Dataset records:
++++++++++

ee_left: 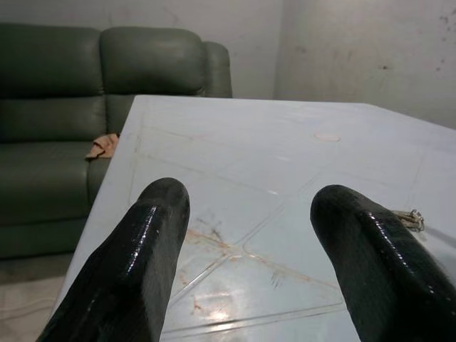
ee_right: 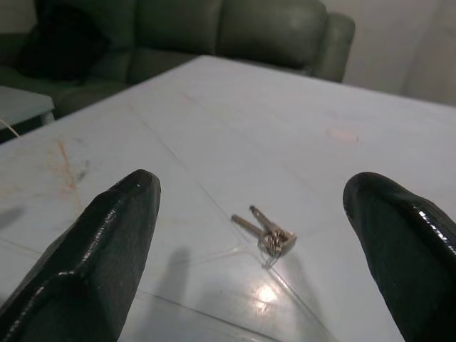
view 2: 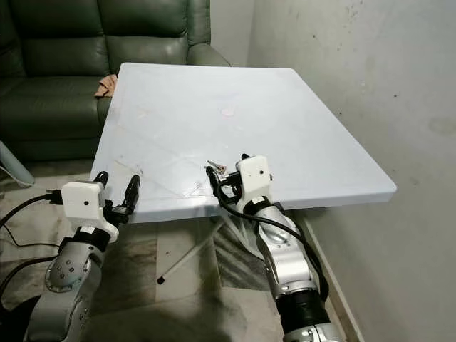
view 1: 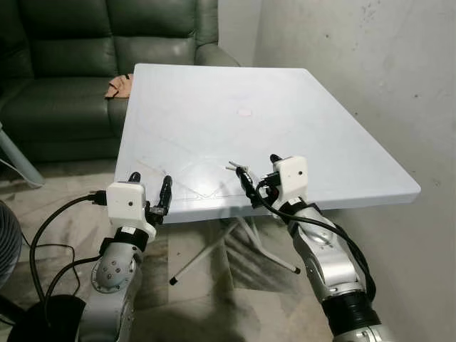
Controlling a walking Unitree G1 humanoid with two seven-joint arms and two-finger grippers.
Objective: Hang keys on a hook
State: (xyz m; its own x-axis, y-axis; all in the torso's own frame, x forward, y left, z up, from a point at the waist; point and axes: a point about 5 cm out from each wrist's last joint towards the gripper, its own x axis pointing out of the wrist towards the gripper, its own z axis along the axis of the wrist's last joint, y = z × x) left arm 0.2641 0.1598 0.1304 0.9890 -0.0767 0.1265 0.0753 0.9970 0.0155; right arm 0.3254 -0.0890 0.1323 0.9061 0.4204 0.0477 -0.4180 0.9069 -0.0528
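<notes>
Your right gripper's fingers are standing wide apart and gripping nothing, and the keys are lying flat on the worktop in the gap between them, just ahead of the tips and not touching either finger. The keys are resting near the worktop's front edge, a small bunch on a ring with two blades pointing away from the ring.

Your left gripper's fingers are also spread wide and empty, hovering at the front edge of the worktop toward its left corner, well apart from the keys. From the left wrist you are seeing the keys off past one finger.

Further out, a faint round mark is showing near the middle of the pale worktop. A dark green sofa is sitting behind it with a tan cloth on its seat, and a grey wall is running along the right.
</notes>
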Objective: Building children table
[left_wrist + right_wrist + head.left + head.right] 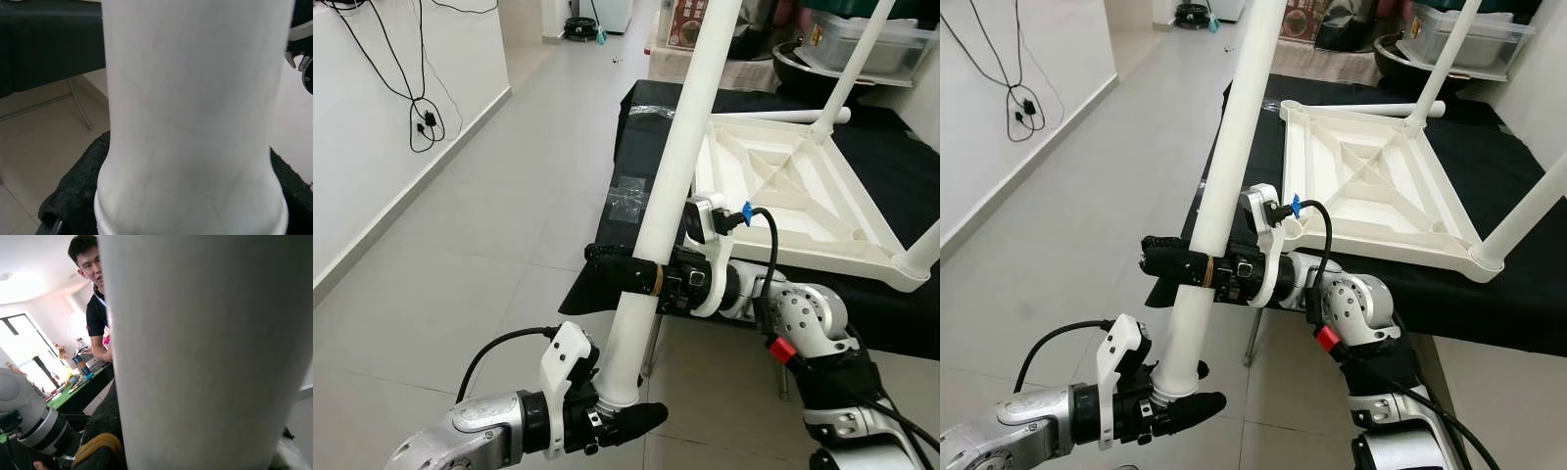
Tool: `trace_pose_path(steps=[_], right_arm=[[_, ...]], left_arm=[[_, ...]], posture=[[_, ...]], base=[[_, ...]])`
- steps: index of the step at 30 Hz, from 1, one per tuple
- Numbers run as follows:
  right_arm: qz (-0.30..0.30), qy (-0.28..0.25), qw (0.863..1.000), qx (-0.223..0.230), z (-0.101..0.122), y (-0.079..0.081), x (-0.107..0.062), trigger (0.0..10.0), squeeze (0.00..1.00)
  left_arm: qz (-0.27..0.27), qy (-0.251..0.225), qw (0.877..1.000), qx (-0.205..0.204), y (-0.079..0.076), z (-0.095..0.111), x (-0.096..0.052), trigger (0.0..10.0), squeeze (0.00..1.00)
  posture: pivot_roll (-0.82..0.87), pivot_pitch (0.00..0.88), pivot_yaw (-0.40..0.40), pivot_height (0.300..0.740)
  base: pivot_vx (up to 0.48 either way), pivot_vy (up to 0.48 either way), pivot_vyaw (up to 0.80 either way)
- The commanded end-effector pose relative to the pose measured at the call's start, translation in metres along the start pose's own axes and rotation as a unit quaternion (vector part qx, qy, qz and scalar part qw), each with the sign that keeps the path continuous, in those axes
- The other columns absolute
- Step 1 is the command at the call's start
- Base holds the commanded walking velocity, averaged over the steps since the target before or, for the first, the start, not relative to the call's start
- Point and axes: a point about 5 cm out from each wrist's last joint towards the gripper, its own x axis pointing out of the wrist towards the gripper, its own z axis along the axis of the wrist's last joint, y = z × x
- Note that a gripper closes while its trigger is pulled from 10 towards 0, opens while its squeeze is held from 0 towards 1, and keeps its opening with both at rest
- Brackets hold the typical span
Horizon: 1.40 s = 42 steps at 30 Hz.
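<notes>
Lowest in the head views, the left end effector (625,419) pinches the flared bottom end of a long white table leg (658,201), which rises tilted up and away over the tiled floor (489,235), while the right end effector (625,273) clamps the same leg higher up, a yellow band round one finger. Behind them the white tabletop (803,196) lies upside down on a black-draped bench (891,147), two legs already standing in its corners. Beyond sits a clear plastic bin (862,44); its contents and nearby box printing are unreadable.
</notes>
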Motion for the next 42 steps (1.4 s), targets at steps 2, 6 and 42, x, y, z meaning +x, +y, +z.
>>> trace_pose_path(steps=[2,6,42], right_arm=[[0.036,-0.001,0.999,-0.017,0.005,0.009,0.005,0.0,0.00],[0.037,-0.002,0.999,-0.020,0.006,0.009,0.004,0.0,0.00],[-0.570,-0.204,0.738,-0.297,0.074,-0.040,-0.059,10.0,0.00]], left_arm=[[0.018,0.023,0.999,-0.028,0.005,-0.010,0.000,10.0,0.00],[0.017,0.029,0.999,-0.016,0.004,-0.012,-0.003,10.0,0.73],[0.420,-0.108,0.895,0.110,0.044,0.017,-0.021,10.0,0.00]], posture=[[0.11,0.060,-0.078,0.740],[0.11,0.056,-0.078,0.740],[0.12,0.044,-0.097,0.740]], base=[[0.000,0.000,0.00],[0.000,0.000,0.00],[0.000,0.000,0.00]])
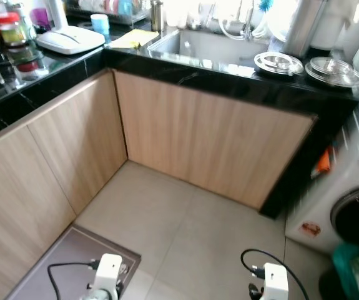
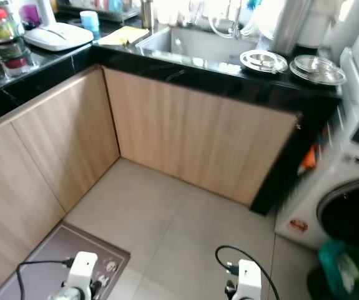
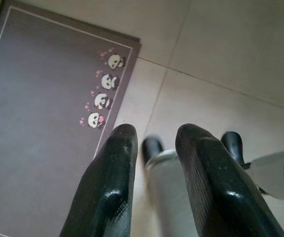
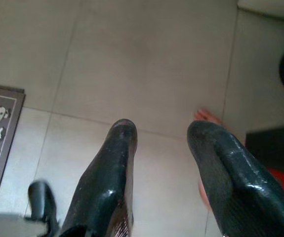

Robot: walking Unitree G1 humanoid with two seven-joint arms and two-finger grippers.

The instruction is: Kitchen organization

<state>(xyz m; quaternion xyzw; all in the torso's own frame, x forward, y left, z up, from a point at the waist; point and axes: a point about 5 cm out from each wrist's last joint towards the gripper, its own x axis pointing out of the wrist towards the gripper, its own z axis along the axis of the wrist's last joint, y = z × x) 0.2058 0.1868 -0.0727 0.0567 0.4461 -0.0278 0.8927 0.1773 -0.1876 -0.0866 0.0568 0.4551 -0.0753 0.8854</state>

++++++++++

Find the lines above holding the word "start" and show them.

- The commanded end-effector pose relative to the pose measured at the call's start, translation in metres along the start pose's own axes and rotation as a unit quaternion (vector part qx, qy, qz and scalar part qw), each with the sign that keeps the path continuous, in those axes
- Step 1 is the command at the call's start
- Base holds the commanded walking velocity, averaged over the steps since the target before or, for the first, the start, not relative to the call's start

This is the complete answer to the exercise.